Pour Mohamed Lamine Camara, le problème ne se situe pas là où on l’imagine.
« Je dirais qu’il n’y a pas de bisbilles au sein du mouvement syndical guinéen en tant que tel. L’USTG ne semble se complaire que dans la contradiction, au lieu de proposer des projets viables pour les travailleurs. En réalité, le conflit n’est pas entre la CNTG et l’USTG, mais entre l’USTG et l’ensemble du mouvement syndical », a-t-il indiqué.
Selon lui, la pomme de discorde serait l’émergence de sa propre centrale, l’UGT.
« Nous avons rejoint le mouvement syndical guinéen en respectant la loi du grand nombre. C’est ce qu’ils n’ont pas apprécié. Ils ont déclaré que si nous étions reçus, ils se retireraient. C’est tout le débat. L’USTG a décidé de quitter les instances de son plein gré », a-t-il déploré.
Face à l’enlisement de la situation, le président de l’UGT estime que la balle est dans le camp de ses anciens collègues.
« Le mouvement syndical a été clair : puisqu’ils ont écrit pour annoncer leur départ, ils doivent écrire pour demander leur retour. C’est la règle de l’équilibre.
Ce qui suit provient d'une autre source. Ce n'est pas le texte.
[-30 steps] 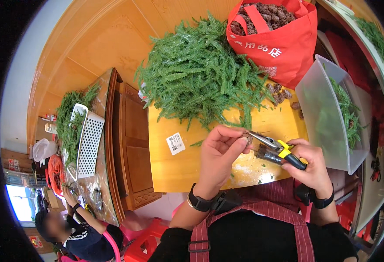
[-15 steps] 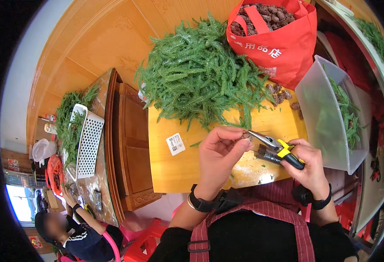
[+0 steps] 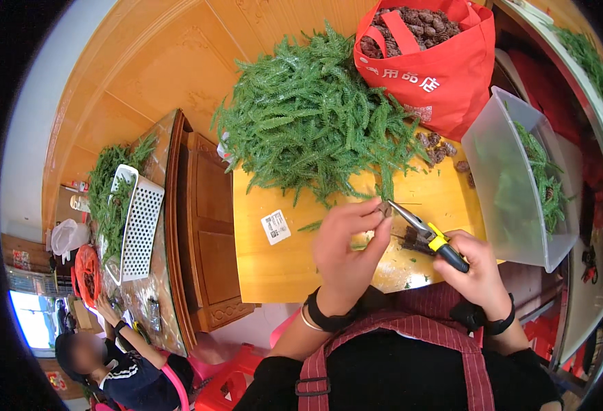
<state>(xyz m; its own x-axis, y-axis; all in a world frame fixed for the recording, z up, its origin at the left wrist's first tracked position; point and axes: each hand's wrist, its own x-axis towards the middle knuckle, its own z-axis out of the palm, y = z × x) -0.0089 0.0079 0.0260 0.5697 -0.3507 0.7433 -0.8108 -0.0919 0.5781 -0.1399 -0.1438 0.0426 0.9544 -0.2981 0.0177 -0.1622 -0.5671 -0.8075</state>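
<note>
My left hand [image 3: 351, 238] pinches a small brown pine cone [image 3: 384, 208] between thumb and fingertips, above the yellow table [image 3: 253, 270]. In my right hand [image 3: 476, 264] are long-nose pliers [image 3: 430, 235] with yellow and black handles. Their jaw tips reach the pine cone, and a thin wire sticks out beside them. Whether the jaws bite on the wire or the cone I cannot tell. Below the pliers lies a dark bundle [image 3: 414, 241], partly hidden. A large heap of green artificial fir sprigs [image 3: 308, 123] covers the far part of the table.
A red bag [image 3: 445, 82] full of pine cones stands at the far right, with loose cones [image 3: 438, 149] beside it. A clear plastic bin [image 3: 503, 198] holding greenery borders the table's right. To the left, a person [image 3: 120, 366] sits by another table with a white basket [image 3: 140, 233].
Both hands have shifted slightly; the pine cone and plier tips have moved a little away from me. The pliers have turned, with their handles lower and nearer to me.
</note>
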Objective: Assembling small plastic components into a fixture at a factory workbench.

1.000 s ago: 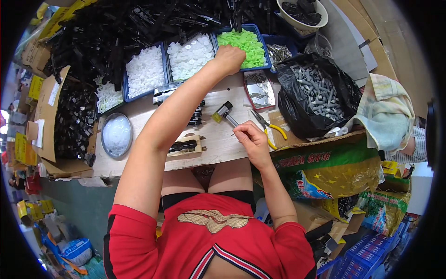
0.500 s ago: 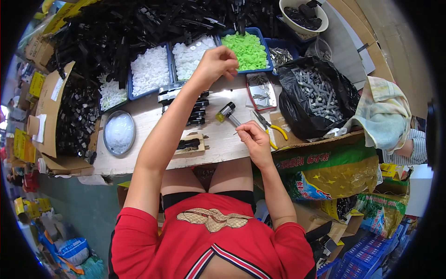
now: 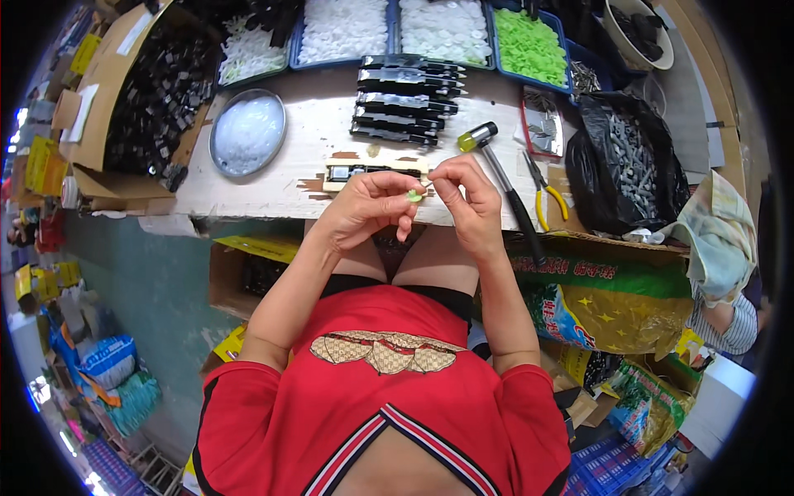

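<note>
Piece of green plastic (image 3: 414,197): pinched in my left hand (image 3: 361,211), low at the fingertips, over the near edge of the surface (image 3: 310,124).
Left hand: closed on that piece, come back from the tray of green pieces (image 3: 534,83) half a second ago.
Right hand (image 3: 473,197): thumb and finger pressed together on what looks to me like a thin pin (image 3: 427,183); its far end is too small to make out.
Change: my fingertips, apart a moment earlier, now almost meet, so green plastic and pin sit close together; I cannot tell whether they touch.
Holder (image 3: 413,164): pale, just beyond my left fingers, with a black part (image 3: 364,172) lying in it.
Row of black assemblies (image 3: 405,107): side by side beyond the holder, neither hand on them.
Tools: hammer (image 3: 517,207) just beside my right hand, yellow-handled pliers (image 3: 540,207) farther right.
Round dish (image 3: 238,174): off to the left, with white contents.
</note>
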A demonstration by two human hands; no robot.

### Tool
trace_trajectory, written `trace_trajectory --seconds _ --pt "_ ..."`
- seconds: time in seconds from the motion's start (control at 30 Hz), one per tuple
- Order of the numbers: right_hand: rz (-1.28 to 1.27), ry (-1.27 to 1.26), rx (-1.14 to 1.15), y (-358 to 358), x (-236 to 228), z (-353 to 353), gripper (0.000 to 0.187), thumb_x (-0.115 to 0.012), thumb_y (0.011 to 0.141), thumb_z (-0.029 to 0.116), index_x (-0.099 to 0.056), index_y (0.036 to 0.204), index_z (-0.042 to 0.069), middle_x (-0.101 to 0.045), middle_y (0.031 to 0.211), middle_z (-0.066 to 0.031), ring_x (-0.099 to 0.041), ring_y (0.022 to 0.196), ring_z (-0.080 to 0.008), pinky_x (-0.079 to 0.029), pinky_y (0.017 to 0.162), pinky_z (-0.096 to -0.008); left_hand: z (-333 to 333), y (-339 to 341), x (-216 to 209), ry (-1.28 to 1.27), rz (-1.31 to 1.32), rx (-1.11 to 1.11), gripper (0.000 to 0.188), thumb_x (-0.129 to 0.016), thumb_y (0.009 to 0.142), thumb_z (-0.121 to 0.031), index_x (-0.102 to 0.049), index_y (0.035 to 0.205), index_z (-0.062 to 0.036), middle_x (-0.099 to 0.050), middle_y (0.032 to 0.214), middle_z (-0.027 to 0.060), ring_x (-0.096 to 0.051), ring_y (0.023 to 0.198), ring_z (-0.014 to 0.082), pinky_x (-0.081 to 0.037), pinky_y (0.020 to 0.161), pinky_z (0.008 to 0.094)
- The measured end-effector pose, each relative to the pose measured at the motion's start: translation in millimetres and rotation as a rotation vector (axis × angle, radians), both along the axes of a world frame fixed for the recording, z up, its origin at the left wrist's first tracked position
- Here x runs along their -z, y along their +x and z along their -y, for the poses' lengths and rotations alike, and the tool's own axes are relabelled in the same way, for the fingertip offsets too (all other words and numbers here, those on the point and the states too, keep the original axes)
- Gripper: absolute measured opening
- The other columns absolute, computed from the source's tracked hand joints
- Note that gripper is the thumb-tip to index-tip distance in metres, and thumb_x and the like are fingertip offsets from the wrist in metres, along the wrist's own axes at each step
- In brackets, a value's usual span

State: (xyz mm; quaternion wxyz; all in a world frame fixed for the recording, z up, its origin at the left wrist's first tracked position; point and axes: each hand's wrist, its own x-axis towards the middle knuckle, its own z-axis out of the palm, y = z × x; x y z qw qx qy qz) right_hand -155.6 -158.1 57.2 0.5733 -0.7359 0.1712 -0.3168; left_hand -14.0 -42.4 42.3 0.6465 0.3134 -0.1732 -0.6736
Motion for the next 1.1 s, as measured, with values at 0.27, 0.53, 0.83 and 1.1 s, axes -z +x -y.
trace_trajectory --seconds 0.27,0.53,0.83,1.1 --pt "-0.019 0.095 -0.127 15.8 -10.5 -22.5 0.005 -0.055 0.085 0.002 -0.059 0.088 -0.001 -0.052 0.085 -0.0039 -0.048 0.075 -0.0102 -0.039 0.069 -0.0213 -31.7 9.0 3.8 0.012 0.076 -0.057 0.021 -0.061 0.083 -0.005 -0.06 0.103 0.0028 -0.064 0.079 0.0116 -0.063 0.061 0.0153 -0.054 0.053 0.0279" --pt "-0.066 0.194 -0.168 23.8 -2.5 -32.8 0.005 -0.057 0.084 0.004 -0.06 0.085 0.0 -0.054 0.083 -0.0045 -0.053 0.075 -0.0128 -0.041 0.067 -0.0231 -41.9 7.8 5.8 0.004 0.092 -0.138 0.018 -0.061 0.083 -0.006 -0.06 0.099 0.0028 -0.064 0.077 0.0119 -0.063 0.059 0.0157 -0.054 0.051 0.0279" --pt "-0.013 0.038 -0.006 29.8 3.8 -54.4 0.013 -0.058 0.082 0.001 -0.065 0.093 0.001 -0.057 0.086 -0.0075 -0.055 0.082 -0.017 -0.044 0.071 -0.0257 -43.9 -1.5 19.0 -0.025 0.016 -0.369 0.015 -0.061 0.084 -0.007 -0.061 0.096 0.0016 -0.064 0.077 0.0129 -0.061 0.058 0.0156 -0.053 0.049 0.0289" --pt "-0.061 -0.605 0.098 29.0 -0.3 -46.9 0.014 -0.067 0.069 0.004 -0.064 0.083 0.007 -0.057 0.076 -0.003 -0.051 0.07 -0.0196 -0.032 0.065 -0.0312 -39.4 -8.1 19.8 -0.059 0.086 -0.479 0.015 -0.061 0.084 -0.006 -0.062 0.097 0.0017 -0.064 0.078 0.0112 -0.06 0.059 0.0136 -0.052 0.049 0.0256"
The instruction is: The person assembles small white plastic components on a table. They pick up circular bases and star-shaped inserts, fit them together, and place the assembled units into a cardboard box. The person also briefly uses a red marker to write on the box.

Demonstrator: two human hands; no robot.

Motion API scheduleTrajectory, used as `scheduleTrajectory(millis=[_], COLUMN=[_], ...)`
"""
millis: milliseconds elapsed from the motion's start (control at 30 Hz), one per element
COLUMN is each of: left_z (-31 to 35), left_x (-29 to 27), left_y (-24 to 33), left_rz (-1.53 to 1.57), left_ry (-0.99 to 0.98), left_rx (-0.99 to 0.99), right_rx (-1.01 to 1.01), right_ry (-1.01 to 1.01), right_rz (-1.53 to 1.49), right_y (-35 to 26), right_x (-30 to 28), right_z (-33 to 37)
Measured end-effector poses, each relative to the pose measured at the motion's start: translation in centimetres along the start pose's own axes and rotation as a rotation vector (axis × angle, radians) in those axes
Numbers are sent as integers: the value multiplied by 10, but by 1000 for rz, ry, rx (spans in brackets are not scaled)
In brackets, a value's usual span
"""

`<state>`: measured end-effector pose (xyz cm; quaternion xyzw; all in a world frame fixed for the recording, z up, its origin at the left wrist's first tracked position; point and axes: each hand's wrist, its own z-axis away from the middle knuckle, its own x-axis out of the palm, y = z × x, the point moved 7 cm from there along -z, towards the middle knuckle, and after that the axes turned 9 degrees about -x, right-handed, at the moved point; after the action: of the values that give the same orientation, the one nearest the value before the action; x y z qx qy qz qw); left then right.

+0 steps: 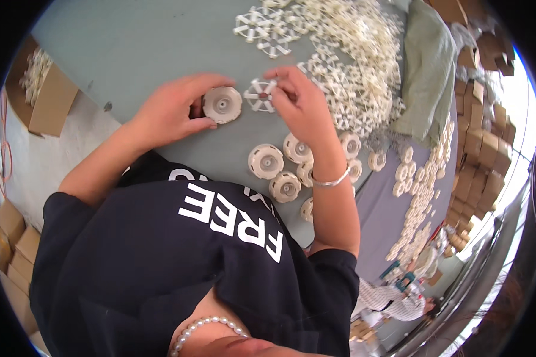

On ne peut pas faire la guerre au coordinateur du mouvement alors que c’est lui qui a œuvré à la réconciliation des deux factions de l’USTG », a-t-il rappelé.
Plus loin Mohamed Lamine Camara a contesté la légitimité de la direction actuelle de l’USTG : « La structure dont Abdoulaye se réclame n’existe pas légalement. Ils n’ont pas fait de congrès, ils n’ont pas de statuts. Comment peut-on prétendre que le président et le secrétaire général ont les mêmes attributs ? C’est une confusion totale », a-t-il signalé.
Enfin, concernant le report de la fête du Travail par le ministre de la Fonction publique, Mory Condé, le syndicaliste ne cache ses doutes.
« On nous dit que le Président de la République souhaite désormais présider lui-même les festivités. Mais pour moi, cette décision informelle cache une volonté d’arranger une partie qui ne pouvait pas organiser sa propre fête. On veut nous forcer à célébrer ensemble. Il aurait fallu laisser l’USTG organiser son propre événement à Coléah, en ce moment le monde aurait vu ce qu’ils représentent réellement dans ce pays », a-t-il martelé.